Семеновна охнула, скрестила сухие ладони на своей впалой груди, отступила, села на стул, изобразила грустно-виноватое выражение на длинном лице, осыпанном застарелыми рыжими веснушками, и прошуршала смехом. Хозяйка, как заметил я, не слыхала ее смеха: она в эту минуту задумалась и устремила взгляд на среднее окно, за которым стояла тишина, зеленели березы клейкими и блестящими листьями, чирикали воробьи. Я заключил про себя, глянув бегло на ее лицо: она думала о своем прошлом, о «страннике божьем» и о Феденьке. Да и Семеновна, перестав шелестеть смехом, задумалась о большом капитале Ирины Александровны, приобретенном так странно, почти фантастически.

– Пока вы, благодетельница, думали о чем-то, а я мысленно прошлась снова по уезду, подыскала для Федора Федоровича невесту в одной дворянской семье. Не девушка, а краля. Чернобровая и синеглазая. Не глаза у нее – фиалки темные! Нашла! Нашла! – с захлебывающимся придыханием воскликнула Семеновна и вонзилась узкими лисьими глазками в лицо Ирины Александровны.

– Что это вы, голубушка, нашли? – находясь все еще во власти своих воспоминаний, спросила тихо Ирина Александровна.

– Невесту-дворянку для вашего сынка, Федора Федоровича, – отчеканила с твердой радостью гостья. – Думаю, вы, благодетельница, хорошо знаете помещика Чечулина?

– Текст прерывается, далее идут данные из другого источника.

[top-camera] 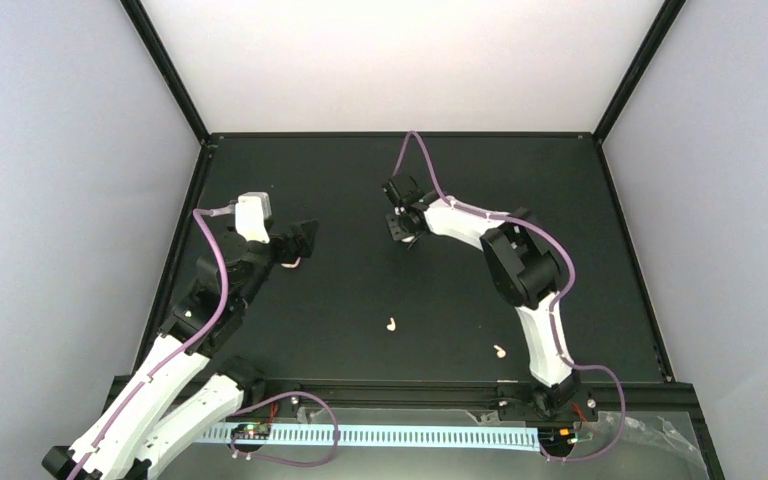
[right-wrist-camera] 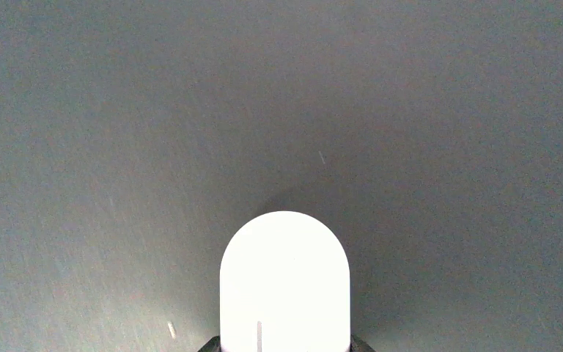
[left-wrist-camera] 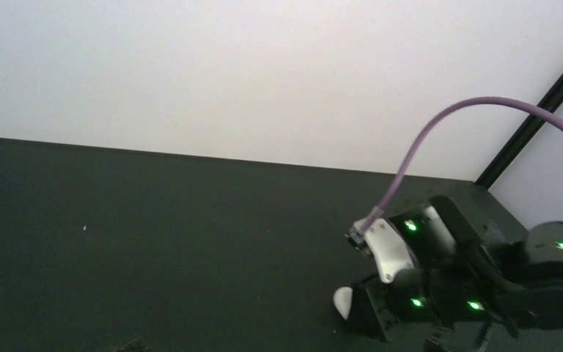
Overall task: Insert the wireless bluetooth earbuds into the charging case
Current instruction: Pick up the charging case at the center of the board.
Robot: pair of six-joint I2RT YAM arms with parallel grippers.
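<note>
top view: bright, even light from overhead, sharp all over. back wall (top-camera: 400, 60) is almost blown out. the matte black worktop (top-camera: 400, 200) shows no glare and only faint soft shadows under the arms. earbuds (top-camera: 391, 324) are tiny but crisp against it.

left wrist view: softer and a bit noisy. the wall is a pale wash that dims toward the corners, the worktop is dark, and the green leds (left-wrist-camera: 410, 225) bloom slightly.

right wrist view: charging case (right-wrist-camera: 284, 279) is clipped to pure white with no surface detail and its edges are soft. the worktop looks washed grey-green and grainy, darker at the corners. a dim shadow halo sits around the case's rounded end.
</note>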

– А-а, – протянула Ирина Александровна, – знаю, знаю. Я даже однажды, несколько лет тому назад, танцевала с ним на одном благотворительном вечере, устроенном в пользу вдов и сирот. Он был довольно грубоват: взял меня повыше талии так, что своей лапищей придавил мне левую грудь и, танцуя со мною, поглаживал ее. Не знаю, как я тогда не посмелела и не оттолкнула его, грубияна, от себя. Видно, потому, что постеснялась людей, наблюдавших за танцами.

– Не понимаю, какое благородство в нем, – проговорила, будто бы про себя, Семеновна.

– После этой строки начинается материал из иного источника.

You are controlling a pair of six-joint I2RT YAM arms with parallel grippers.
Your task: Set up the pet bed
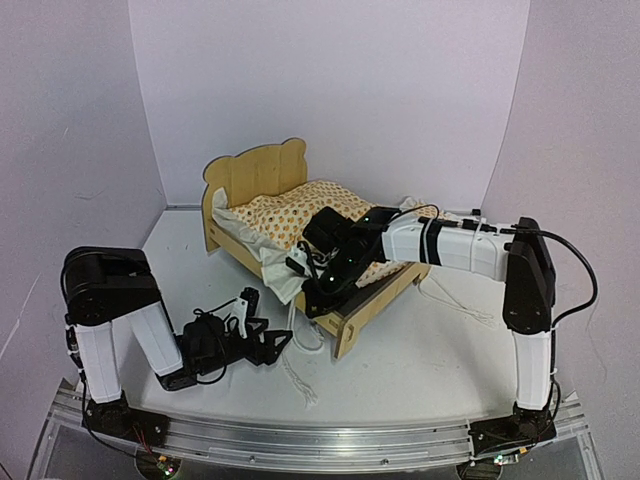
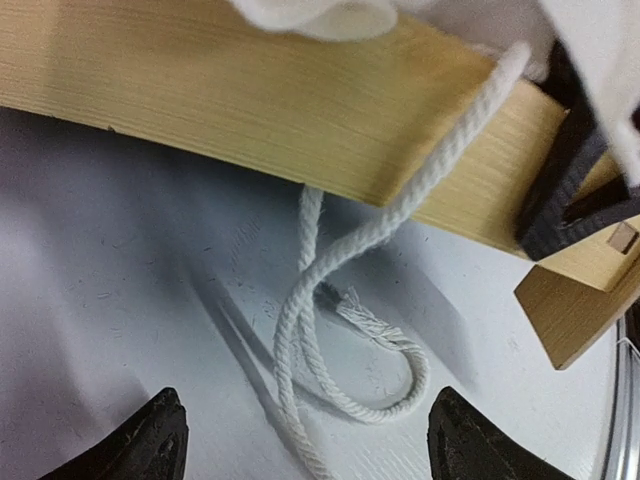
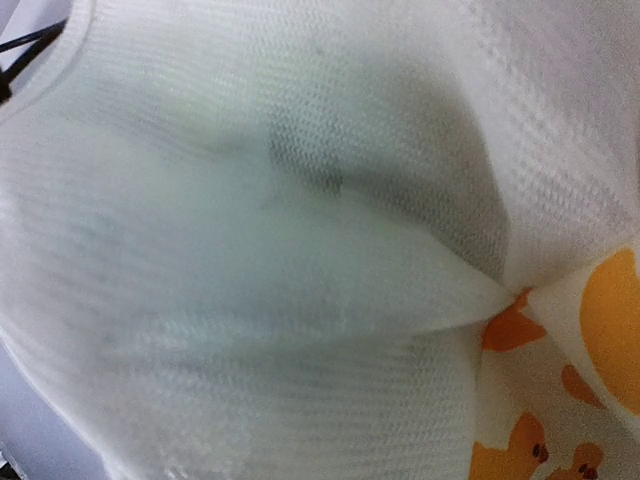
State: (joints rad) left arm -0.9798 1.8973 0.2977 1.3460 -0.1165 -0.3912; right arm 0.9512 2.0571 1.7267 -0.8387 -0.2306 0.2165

– Это в ком же? – настораживаясь, спросила Ирина Александровна. – Не о моем ли, голубушка, Феденьке вы так выражаетесь?

Суровые слова благодетельницы испугали Семеновну, перепутали мысли в ее голове, она отшатнулась назад, мотнула головой и, поправив косынку, торопливо и сахарно ответила:

– Что вы, что вы, Ирина Александровна! Как это можно! Я о Федоре Федоровиче всегда и везде говорю, что он высоко благороден, такой умница, каких и нет… Как это можно, благодетельница моя, чтобы я говорила такое о вашем сыне! Да я и во сне-то, когда почиваю, всегда думаю хорошо о нем, как о родном, а вы… – Она не закончила фразы, заморгала, и на ее ресницах повисли слезинки. – Я так сказала о купечестве. Да, да, о нем! Разве оно так благородно, как дворянство?

– Чувствительно благодарю вас, Семеновна. Я так и думала, что вы…

– О купечестве, о купечестве, моя благодетельница! – просияв лисьими глазками и обрадовавшись, отчеканила Семеновна.

– И о купечестве, голубушка, так обидно говорить не надо: грешно это. Мой ненаглядный Феденька, как вы знаете, обожает…

– Истинно, истинно обожает. Это весь город знает…

– Так вот и нам с вами, Семеновна, надо обожать купечество, – посоветовала Ирина Александровна.

– Уважаю, уважаю, моя благодетельница, – рванула Семеновна сквозь злые слезы, клокотавшие в горле, – и буду, если вы так желаете, уважать еще больше!

Ирина Александровна смягчилась и, мягко улыбаясь, проговорила:

– Не плачьте, голубушка. Я уже не сержусь. Утрите глаза, и сейчас же!

– У вас у самих, благодетельница, глазки плачут… и под ними мокро от слез, – вытирая концом косынки лицо, протянула сокрушенно-паточным голосом Семеновна. – Скажу вам: слезы убивают красоту. Берегите ее. Вы еще так молоды и прекрасны. Да, да! Вы только пожелайте, и я подыщу вам такого жениха, что век будете благодарить.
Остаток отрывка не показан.